Question:
Is anyone aware of a publicly accessible python package for large scale SVMs? Thanks!
Why the Question Ought to be Answerable:
As has been noted (e.g., here), the SVM problem can be computationally intensive with a large dataset. However, researches have offered plenty of work-arounds. For example,
- The Wikipedia page on SVM's links the paper A Dual Coordinate Descent Method for Large-scale Linear SVM which looks like it should be very effective.
- The paper Using the Nyström Method to Speed Up Kernel Machines offers a way to compute the kernel matrix in less than cubic time (though, by my estimate, the cost of their method is still quadratic, not linear in $n$ as the paper claims...)
- A simple Google search for "large scale SVM" returns the more recent paper Recipe for Fast Large-scale SVM Training: Polishing, Parallelism, and more RAM! along with many others (another good Google query is "large scale quadratic program").
As these papers allude to, SVM's can certainly be made to work on large data sets.

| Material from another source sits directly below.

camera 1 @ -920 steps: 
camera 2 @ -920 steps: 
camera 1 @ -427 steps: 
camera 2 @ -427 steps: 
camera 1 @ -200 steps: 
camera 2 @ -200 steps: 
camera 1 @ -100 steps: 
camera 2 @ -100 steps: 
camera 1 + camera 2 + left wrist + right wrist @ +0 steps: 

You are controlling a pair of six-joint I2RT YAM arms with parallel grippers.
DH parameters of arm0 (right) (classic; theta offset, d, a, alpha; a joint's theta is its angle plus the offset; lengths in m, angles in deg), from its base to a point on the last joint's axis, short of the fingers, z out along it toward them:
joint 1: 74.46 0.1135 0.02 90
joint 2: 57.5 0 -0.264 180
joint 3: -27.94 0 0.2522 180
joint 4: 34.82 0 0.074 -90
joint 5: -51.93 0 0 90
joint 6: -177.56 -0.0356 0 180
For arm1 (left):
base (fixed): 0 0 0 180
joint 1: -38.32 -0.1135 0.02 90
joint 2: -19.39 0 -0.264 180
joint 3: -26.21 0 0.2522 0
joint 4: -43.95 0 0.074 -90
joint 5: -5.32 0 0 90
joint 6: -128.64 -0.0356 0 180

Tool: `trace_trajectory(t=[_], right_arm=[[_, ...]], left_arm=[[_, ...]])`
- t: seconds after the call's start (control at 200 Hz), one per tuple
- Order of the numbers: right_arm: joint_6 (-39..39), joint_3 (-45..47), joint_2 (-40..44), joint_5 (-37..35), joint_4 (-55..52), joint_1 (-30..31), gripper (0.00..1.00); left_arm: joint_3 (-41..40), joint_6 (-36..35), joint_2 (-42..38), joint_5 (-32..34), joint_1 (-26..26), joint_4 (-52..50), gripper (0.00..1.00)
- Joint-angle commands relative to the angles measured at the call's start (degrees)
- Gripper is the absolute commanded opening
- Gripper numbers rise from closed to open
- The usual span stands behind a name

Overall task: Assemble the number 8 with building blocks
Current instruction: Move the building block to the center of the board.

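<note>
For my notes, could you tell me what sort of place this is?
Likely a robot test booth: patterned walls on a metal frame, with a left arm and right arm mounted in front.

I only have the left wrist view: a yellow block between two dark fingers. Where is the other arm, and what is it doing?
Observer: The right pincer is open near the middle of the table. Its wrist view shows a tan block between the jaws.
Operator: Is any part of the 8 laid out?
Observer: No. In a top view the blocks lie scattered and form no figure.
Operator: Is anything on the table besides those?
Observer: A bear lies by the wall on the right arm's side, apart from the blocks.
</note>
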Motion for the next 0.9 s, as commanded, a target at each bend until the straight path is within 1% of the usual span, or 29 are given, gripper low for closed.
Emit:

In my opinion, saying otherwise would be like saying "neural networks don't work on large datasets because full batch gradient descent isn't computationally feasible." Rather, plenty of work-arounds have been proposed for both large scale NN's and large scale SVM's.
It appears that open-source ML libraries implement many such work-arounds for NN's (e.g., you can do mini-batch SGD using pytorch), but lack such implementations for SVM's (e.g., I'm not aware of any pytorch implementation of the coordinate descent algorithm described in the 2008 paper linked above). This really feels to me like a "missing feature" in the major machine learning libraries. Hence my question. Thanks, again!